Gözlerimi hastane odasında açtım. Ben neden buradayım? En son uçurumun kenarındaydık, tek hatırladığım şey buydu. Eğer hastanedeysek uçurumdan düşmüştük. Peki kardeşlerim, annem, babam neredeydi? İyiler miydi? Yataktan kalkıp ailemi aramak istedim. Ama kalkamıyordum. Tekrar ve tekrar denedim ama olmuyordu , kalkamıyordum. O sırada odaya bir hemşire girdi. İlk söylediğim şey ailem nerede sorusuydu. Hemşire üzgün bir şekilde anne ve babanı kaybettik ama kardeşlerin çok iyi durumda, dedi. O anda bir duygu karmaşası yaşadım anne ve babamı kaybettim diye üzülmem mi yoksa kardeşlerim iyi diye sevinmem mi gerekiyordu?
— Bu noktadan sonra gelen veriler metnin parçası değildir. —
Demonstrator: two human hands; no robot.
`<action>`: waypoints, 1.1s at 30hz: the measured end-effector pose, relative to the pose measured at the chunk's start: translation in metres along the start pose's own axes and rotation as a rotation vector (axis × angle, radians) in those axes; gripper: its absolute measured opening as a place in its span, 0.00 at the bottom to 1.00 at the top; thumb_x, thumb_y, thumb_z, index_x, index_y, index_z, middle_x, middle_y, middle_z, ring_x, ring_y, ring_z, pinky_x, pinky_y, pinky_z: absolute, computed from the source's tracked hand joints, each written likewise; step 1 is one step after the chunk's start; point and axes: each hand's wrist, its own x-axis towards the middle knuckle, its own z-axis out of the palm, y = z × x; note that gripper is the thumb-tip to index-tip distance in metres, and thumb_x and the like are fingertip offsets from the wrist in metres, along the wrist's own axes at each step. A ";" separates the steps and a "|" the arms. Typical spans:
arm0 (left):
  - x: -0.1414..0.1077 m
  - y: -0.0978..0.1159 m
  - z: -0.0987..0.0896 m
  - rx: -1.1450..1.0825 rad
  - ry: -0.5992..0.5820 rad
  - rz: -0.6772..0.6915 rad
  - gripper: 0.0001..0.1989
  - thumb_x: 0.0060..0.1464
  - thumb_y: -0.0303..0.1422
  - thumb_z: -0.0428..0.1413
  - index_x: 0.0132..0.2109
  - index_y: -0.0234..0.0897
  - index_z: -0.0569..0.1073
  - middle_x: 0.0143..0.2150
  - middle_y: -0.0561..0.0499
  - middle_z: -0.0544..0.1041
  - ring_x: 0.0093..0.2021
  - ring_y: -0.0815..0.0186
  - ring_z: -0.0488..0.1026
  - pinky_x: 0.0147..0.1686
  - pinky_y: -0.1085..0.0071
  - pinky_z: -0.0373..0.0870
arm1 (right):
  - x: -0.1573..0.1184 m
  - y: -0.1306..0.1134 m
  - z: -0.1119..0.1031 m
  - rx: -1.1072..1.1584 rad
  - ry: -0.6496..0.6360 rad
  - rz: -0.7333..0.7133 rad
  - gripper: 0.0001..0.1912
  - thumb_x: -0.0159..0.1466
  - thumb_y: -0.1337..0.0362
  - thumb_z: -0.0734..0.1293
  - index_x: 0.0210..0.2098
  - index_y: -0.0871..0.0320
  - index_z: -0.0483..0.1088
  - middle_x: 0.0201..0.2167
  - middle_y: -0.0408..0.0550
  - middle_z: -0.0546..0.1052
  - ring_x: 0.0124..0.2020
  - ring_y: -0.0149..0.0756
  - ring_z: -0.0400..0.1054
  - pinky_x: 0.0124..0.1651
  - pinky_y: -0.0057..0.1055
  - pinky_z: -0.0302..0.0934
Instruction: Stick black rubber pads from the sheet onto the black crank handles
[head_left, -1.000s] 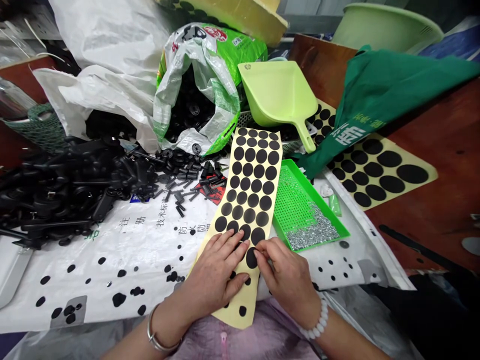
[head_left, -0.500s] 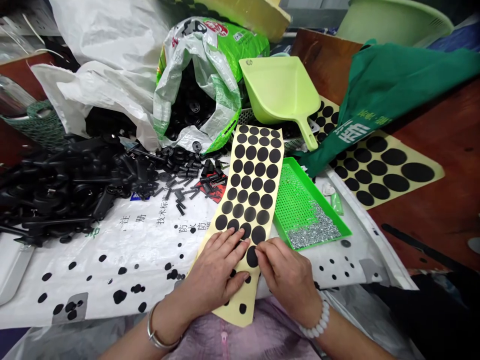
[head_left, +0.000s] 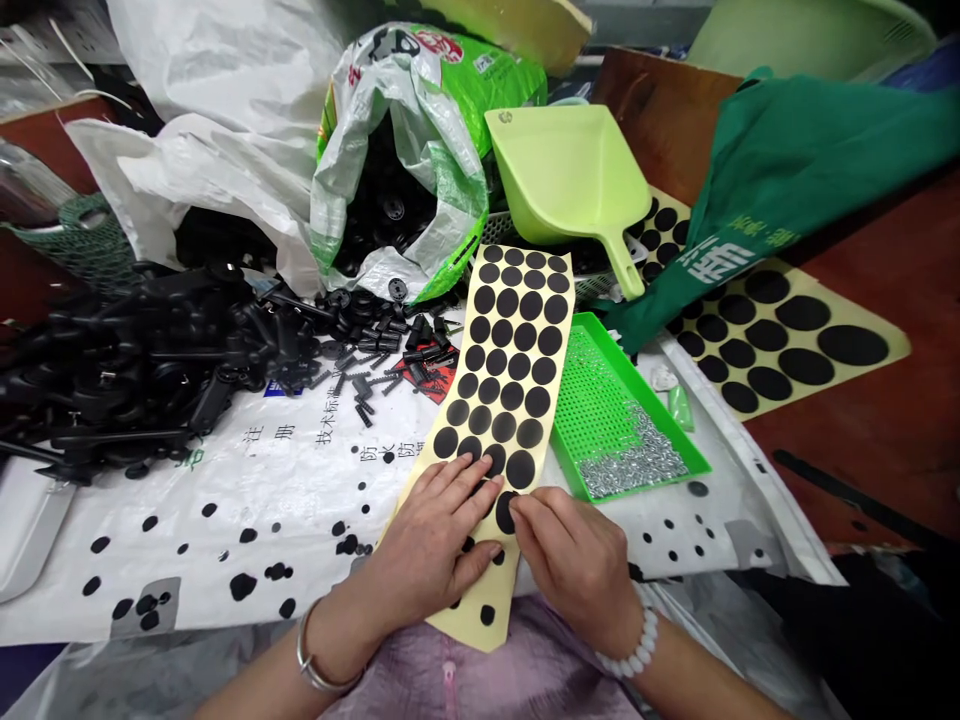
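A long yellow backing sheet with rows of round black stickers lies in front of me, its near end at my lap. My left hand rests flat across the sheet's lower part, fingers stretched out over some stickers. Beside it my right hand pinches with thumb and forefinger at the right edge of a black round sticker. That sticker still lies against the sheet for the most part; the pinched edge is hidden by the fingertips. Below, the sheet shows bare yellow backing with a few small black dots.
A green tray of small metal pieces stands right of the sheet. Black plastic parts are heaped at left, near an open bag of more. Behind are a light-green dustpan, green cloth and another sticker sheet.
The view has shifted slightly. Both hands stay at nearly the same place on the sheet, the right still pinching at the same sticker's edge.
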 end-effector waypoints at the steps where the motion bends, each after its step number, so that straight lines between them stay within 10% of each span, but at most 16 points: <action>1: 0.000 0.000 0.000 0.001 0.000 -0.002 0.27 0.60 0.38 0.48 0.63 0.35 0.56 0.66 0.42 0.56 0.66 0.55 0.49 0.61 0.52 0.53 | -0.001 0.001 0.000 0.021 0.006 -0.001 0.11 0.66 0.70 0.58 0.31 0.60 0.70 0.24 0.48 0.73 0.24 0.32 0.67 0.27 0.28 0.59; 19: -0.001 0.000 -0.002 -0.049 0.024 -0.005 0.27 0.59 0.39 0.49 0.63 0.36 0.57 0.66 0.41 0.57 0.65 0.54 0.51 0.60 0.50 0.54 | -0.010 0.004 -0.006 0.153 -0.015 0.023 0.06 0.63 0.68 0.62 0.39 0.61 0.69 0.34 0.53 0.74 0.33 0.37 0.70 0.33 0.31 0.65; 27: 0.000 -0.002 -0.002 -0.059 0.066 0.028 0.27 0.59 0.38 0.50 0.63 0.36 0.57 0.64 0.39 0.59 0.64 0.52 0.53 0.59 0.49 0.56 | -0.027 -0.007 0.001 0.671 -0.129 0.570 0.25 0.64 0.62 0.61 0.58 0.57 0.51 0.29 0.43 0.71 0.20 0.29 0.65 0.23 0.27 0.63; 33: -0.027 0.022 -0.044 -0.306 0.318 0.064 0.19 0.58 0.30 0.51 0.57 0.39 0.64 0.50 0.43 0.74 0.50 0.58 0.70 0.50 0.60 0.66 | 0.003 -0.015 -0.002 1.384 0.025 0.880 0.23 0.58 0.62 0.67 0.51 0.53 0.58 0.27 0.41 0.72 0.24 0.31 0.68 0.26 0.28 0.67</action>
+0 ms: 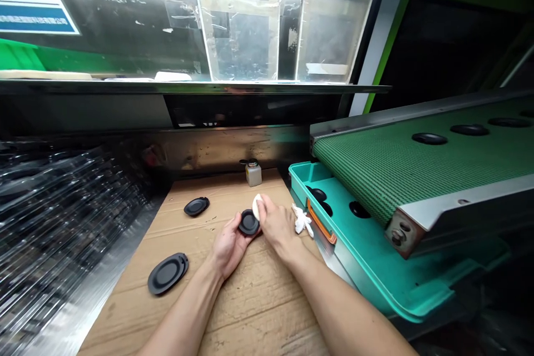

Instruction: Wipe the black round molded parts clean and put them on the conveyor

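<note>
In the middle of the head view, my left hand point(228, 246) grips a small black oval plastic part point(249, 222) by its edge, its recessed face turned up. My right hand point(275, 225) pinches a white pad point(256, 207) between thumb and fingers, right beside the part's upper right rim. Whether the pad touches the part, I cannot tell. Two similar black plastic parts lie on the cardboard point(233, 311) to the left: a smaller one point(196, 206) farther back and a larger one point(167, 274) nearer me. A crumpled white cloth or tissue point(302, 221) lies just right of my right hand.
A small square bottle point(253, 173) with a dark top stands at the cardboard's back. On the right, a green conveyor belt point(375, 161) carries several black parts above a teal bin point(362, 267) holding more. Stacked clear plastic trays point(54, 233) fill the left.
</note>
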Demonstrator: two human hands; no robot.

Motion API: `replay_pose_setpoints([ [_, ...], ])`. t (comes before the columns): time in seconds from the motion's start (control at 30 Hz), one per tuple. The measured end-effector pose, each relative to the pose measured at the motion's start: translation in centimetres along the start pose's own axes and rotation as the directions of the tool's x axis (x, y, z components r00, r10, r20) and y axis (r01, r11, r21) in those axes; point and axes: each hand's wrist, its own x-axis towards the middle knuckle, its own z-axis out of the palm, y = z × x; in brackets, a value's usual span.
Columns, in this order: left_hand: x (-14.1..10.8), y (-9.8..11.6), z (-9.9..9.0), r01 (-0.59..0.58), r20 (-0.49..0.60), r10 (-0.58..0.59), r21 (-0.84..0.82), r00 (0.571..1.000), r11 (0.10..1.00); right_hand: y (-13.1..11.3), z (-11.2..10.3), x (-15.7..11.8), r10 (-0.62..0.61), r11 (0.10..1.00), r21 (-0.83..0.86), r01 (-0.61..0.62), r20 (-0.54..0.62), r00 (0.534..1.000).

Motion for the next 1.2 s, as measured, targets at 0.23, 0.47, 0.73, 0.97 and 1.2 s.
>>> replay_pose_setpoints([
  [0.23,0.3,0.4,-0.4,-0.052,-0.046,0.053,0.019,0.998,0.998,0.6,-0.3,0.2,0.019,0.999,0.047,-0.017,-0.058,0.998],
  [0.47,0.2,0.2,0.0,-0.088,-0.036,0.091,0.072,0.995,0.994,1.1,-0.9,0.2,-0.145,0.892,0.438,0.115,0.037,0.989],
  [0.73,0.0,0.1,0.2,-0.089,-0.056,0.094,0.079,0.994,0.993,1.4,-0.5,0.2,-0.043,0.921,0.389,-0.026,0.169,0.985],
  [0.97,-0.1,0.2,0.2,-0.116,-0.048,0.120,0.068,0.992,0.991,1.4,-0.7,0.2,-0.002,0.952,0.307,-0.001,0.011,1.000],
  [1.2,0.1,0.0,0.2,-0.118,-0.037,0.120,0.051,0.992,0.992,0.6,-0.5,-0.5,-0.137,0.932,0.338,0.134,-0.013,0.990],
])
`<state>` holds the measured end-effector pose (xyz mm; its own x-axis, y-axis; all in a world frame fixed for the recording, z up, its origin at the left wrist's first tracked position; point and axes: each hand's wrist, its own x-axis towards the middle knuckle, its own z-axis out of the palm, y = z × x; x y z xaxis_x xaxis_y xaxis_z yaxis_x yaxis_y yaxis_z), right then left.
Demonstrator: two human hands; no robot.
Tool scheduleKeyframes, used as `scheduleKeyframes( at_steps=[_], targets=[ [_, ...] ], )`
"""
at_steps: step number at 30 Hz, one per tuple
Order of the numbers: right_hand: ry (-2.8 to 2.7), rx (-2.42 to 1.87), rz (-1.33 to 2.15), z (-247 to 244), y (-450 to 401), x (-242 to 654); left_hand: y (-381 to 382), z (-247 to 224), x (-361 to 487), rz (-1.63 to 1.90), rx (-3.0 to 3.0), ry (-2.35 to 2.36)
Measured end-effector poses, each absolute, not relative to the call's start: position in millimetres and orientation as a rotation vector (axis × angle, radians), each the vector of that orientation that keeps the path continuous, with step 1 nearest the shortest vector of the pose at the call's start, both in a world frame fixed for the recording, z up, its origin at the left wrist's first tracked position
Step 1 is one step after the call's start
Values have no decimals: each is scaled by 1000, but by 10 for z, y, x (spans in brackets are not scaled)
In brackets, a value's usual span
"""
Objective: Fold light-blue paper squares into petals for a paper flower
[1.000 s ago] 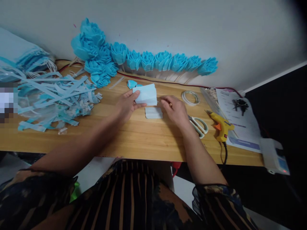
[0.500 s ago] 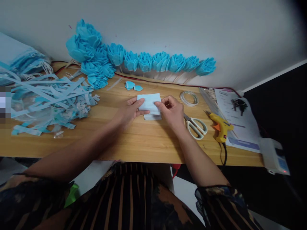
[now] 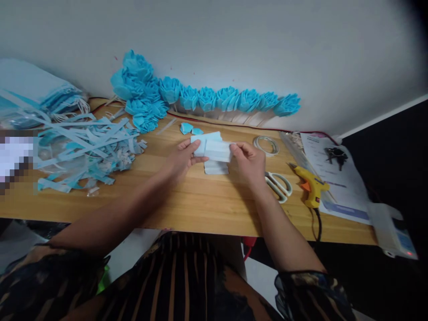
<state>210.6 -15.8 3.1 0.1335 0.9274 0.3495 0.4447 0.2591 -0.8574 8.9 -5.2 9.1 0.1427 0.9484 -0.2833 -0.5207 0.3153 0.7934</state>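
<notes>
My left hand (image 3: 183,159) pinches a light blue fabric piece (image 3: 210,136), thumb on top and fingers beneath. A paler, whitish fabric piece (image 3: 218,152) overlaps it at an offset, and my right hand (image 3: 251,162) pinches its right end between thumb and fingers. Just below, another pale fabric piece (image 3: 216,168) lies on the table, partly covered. Two small cut blue petals (image 3: 191,129) rest beyond my left hand. Close to my right wrist lie white-handled scissors (image 3: 280,186), their blades mostly hidden by my hand.
Blue fabric flowers (image 3: 227,99) on sticks lean along the wall. Cut strips and scraps (image 3: 90,147) heap at left, before stacked face masks (image 3: 43,89). At right are a tape roll (image 3: 266,146), a yellow glue gun (image 3: 312,185), keys (image 3: 337,156) and printed paper (image 3: 321,151).
My right hand has moved right, drawing the whitish piece sideways off the blue piece in my left hand. The whole view has shifted slightly.
</notes>
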Motion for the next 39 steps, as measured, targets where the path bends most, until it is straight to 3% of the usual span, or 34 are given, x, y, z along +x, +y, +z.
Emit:
scheduleKeyframes(
  at_steps=[9, 14, 26, 35, 39],
  targets=[
    [-1259, -1306, 1234, 139, -89, 2280, 103, 149, -96, 1341, 542, 851],
    [-1421, -1364, 1392, 82, -94, 2302, 97, 134, -72, 1332, 544, 869],
    [-1604, -1572, 1263, 27, -109, 2298, 86, 123, -64, 1317, 603, 899],
    [-1978, -1545, 473, 69, -122, 2350, 74, 119, -56, 1302, 580, 873],
    [-2078, -1387, 535, 98, -187, 2193, 48, 129, -26, 1271, 612, 907]
  ],
)
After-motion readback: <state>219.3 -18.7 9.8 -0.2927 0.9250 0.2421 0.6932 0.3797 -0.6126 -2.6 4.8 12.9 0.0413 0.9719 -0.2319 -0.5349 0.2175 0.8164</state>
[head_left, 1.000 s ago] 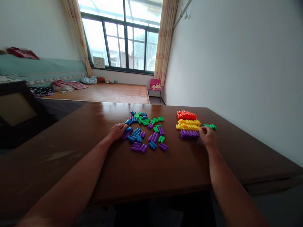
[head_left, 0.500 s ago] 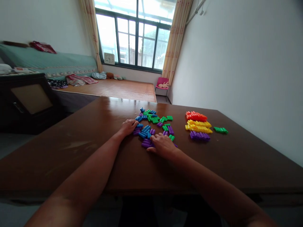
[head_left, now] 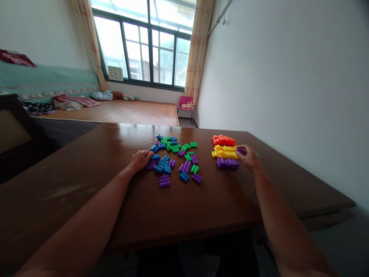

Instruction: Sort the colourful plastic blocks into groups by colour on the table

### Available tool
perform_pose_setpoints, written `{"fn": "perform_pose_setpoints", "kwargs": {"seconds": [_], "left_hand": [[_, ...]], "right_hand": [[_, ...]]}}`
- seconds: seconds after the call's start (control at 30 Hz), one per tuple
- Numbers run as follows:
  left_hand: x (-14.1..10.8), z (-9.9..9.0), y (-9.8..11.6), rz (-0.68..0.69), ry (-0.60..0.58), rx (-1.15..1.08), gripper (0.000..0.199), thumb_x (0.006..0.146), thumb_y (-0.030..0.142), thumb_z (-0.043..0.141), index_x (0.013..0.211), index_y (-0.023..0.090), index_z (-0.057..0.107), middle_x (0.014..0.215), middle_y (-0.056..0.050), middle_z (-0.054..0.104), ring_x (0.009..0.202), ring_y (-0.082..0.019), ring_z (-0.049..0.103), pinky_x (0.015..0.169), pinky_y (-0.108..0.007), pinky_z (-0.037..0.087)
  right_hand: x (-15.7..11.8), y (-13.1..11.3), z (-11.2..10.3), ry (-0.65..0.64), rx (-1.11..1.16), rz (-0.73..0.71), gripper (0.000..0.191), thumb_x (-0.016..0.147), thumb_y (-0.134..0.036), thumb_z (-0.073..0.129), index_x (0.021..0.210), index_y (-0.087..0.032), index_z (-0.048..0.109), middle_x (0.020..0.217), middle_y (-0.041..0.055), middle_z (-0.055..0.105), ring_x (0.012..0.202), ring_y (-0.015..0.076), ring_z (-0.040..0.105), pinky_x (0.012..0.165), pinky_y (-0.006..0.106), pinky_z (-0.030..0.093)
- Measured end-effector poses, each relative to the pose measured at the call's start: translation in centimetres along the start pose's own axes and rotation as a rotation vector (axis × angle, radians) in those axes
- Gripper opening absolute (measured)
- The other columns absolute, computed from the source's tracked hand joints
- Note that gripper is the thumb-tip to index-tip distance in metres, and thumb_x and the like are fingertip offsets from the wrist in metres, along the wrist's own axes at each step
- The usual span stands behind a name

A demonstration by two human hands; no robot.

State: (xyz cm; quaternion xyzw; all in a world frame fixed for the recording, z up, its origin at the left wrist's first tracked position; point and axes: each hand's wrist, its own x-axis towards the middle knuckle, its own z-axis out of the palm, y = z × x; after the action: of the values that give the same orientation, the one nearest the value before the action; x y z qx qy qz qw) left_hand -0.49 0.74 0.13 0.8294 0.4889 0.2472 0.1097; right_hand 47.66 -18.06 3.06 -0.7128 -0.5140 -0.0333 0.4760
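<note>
My right hand (head_left: 248, 157) is closed on a purple plastic block (head_left: 240, 150), its tip showing between thumb and fingers, just right of the yellow row of blocks (head_left: 226, 152). Below the yellow lies a row of purple blocks (head_left: 228, 163), and above it a row of red blocks (head_left: 224, 140). My left hand (head_left: 140, 159) rests loosely on the table, fingertips against the left edge of a scattered group of blue blocks (head_left: 164, 161), green blocks (head_left: 175, 147) and purple blocks (head_left: 164, 181). A green piece (head_left: 257, 154) shows partly behind the right hand.
The blocks lie on a glossy brown table (head_left: 115, 204) whose right edge runs near a white wall (head_left: 282, 84). Behind it are a low bed (head_left: 129, 110) and a pink chair (head_left: 185, 103) below the window.
My right hand has moved from the scattered blocks to the sorted rows at the right, carrying a purple block. My left hand stays by the blue blocks. The view has turned right.
</note>
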Motion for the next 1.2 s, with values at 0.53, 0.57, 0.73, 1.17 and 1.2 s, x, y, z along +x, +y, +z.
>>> {"fn": "perform_pose_setpoints", "kwargs": {"seconds": [0.53,0.57,0.73,1.17,1.2], "left_hand": [[0.4,0.0,-0.9,0.021,-0.028,0.059,0.051,0.090,0.050,0.030,0.099,0.025,0.073,0.108,-0.004,0.072,0.105,-0.025,0.062,0.090,-0.030,0.046],[0.3,0.0,-0.8,0.017,-0.027,0.056,0.050,0.090,0.049,0.030,0.099,0.025,0.074,0.108,-0.004,0.072,0.104,-0.025,0.062,0.090,-0.030,0.046],[0.2,0.1,-0.4,0.010,-0.032,0.068,0.048,0.092,0.046,0.031,0.100,0.025,0.074,0.108,-0.006,0.071,0.104,-0.025,0.061,0.089,-0.032,0.045],[-0.3,0.1,-0.1,0.031,-0.021,0.028,0.045,0.092,0.045,0.036,0.097,0.023,0.074,0.103,-0.006,0.072,0.100,-0.023,0.062,0.089,-0.031,0.045],[-0.3,0.1,-0.1,0.031,-0.024,0.030,0.044,0.092,0.045,0.036,0.097,0.023,0.074,0.103,-0.006,0.072,0.100,-0.023,0.062,0.089,-0.031,0.045]], "right_hand": [[-2.4,9.1,-2.2,-0.245,0.253,0.200,0.040,0.066,-0.024,0.069,0.105,-0.019,0.062,0.112,0.0127,0.069,0.100,0.0239,0.067,0.089,0.043,0.055],[-2.4,8.8,-2.3,-0.197,0.200,0.177,0.037,0.069,-0.024,0.064,0.106,-0.019,0.062,0.112,0.0127,0.069,0.098,0.0232,0.067,0.089,0.043,0.054],[-2.9,2.6,-1.0,0.254,-0.170,-0.062,0.032,0.085,-0.027,0.045,0.111,-0.016,0.060,0.110,0.0149,0.065,0.097,0.0252,0.062,0.093,0.047,0.048],[-13.8,-21.8,13.3,-0.752,-0.167,-0.894,0.029,0.094,-0.023,0.049,0.122,-0.020,0.058,0.128,0.0106,0.058,0.113,0.0226,0.053,0.098,0.038,0.044],[-13.7,-21.7,13.3,-0.771,-0.163,-0.888,0.027,0.094,-0.021,0.049,0.119,-0.019,0.059,0.126,0.0112,0.059,0.111,0.0226,0.054,0.097,0.038,0.044]]}}
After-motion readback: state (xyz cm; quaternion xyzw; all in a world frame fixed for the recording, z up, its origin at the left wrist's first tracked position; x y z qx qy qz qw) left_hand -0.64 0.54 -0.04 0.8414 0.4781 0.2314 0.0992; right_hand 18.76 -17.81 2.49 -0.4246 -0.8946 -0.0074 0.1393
Hemşireye inanmamayı tercih ettim. Kaldırın beni buradan ben anne ve babamı görmek istiyorum dedim. Hemşire, kalkamazsın çünkü kaza sonucunda maalesef bacaklarını kaybettin dedi. Ben ağlamaya başladım. Hemşire hemen bir sakinleştirici iğne vurdu. Kardeşlerim o sırada odaya geldi ve bana sarıldılar. Birkaç gün sonra hastaneden çıktım ve hala anne ve babamızı kaybettiğimize inanmıyordum, inanmak istemiyordum. Tâ ki anne babamızın cenazesinde kadar. Cenazede şunları düşündüm: Ailemle geçirdiğim bir salise bile çok değerliydi ama ben değerini bilemedim. Nereye gittiğimiz ne yaptığımız önemli değildi önemli olan ailemin yanımda olmasıydı bunu anladım. Bilseydim anne ve babamın son kez sesini duyacağımı son kez yüzünü göreceğimi; Bilseydim ben bakar mıydım o telefona dalar mıydım o uykuya? Bilemedim, bilemezdim son kez onlarla vakit geçireceğimi. Bilemedim , bilemedim, bilemedim.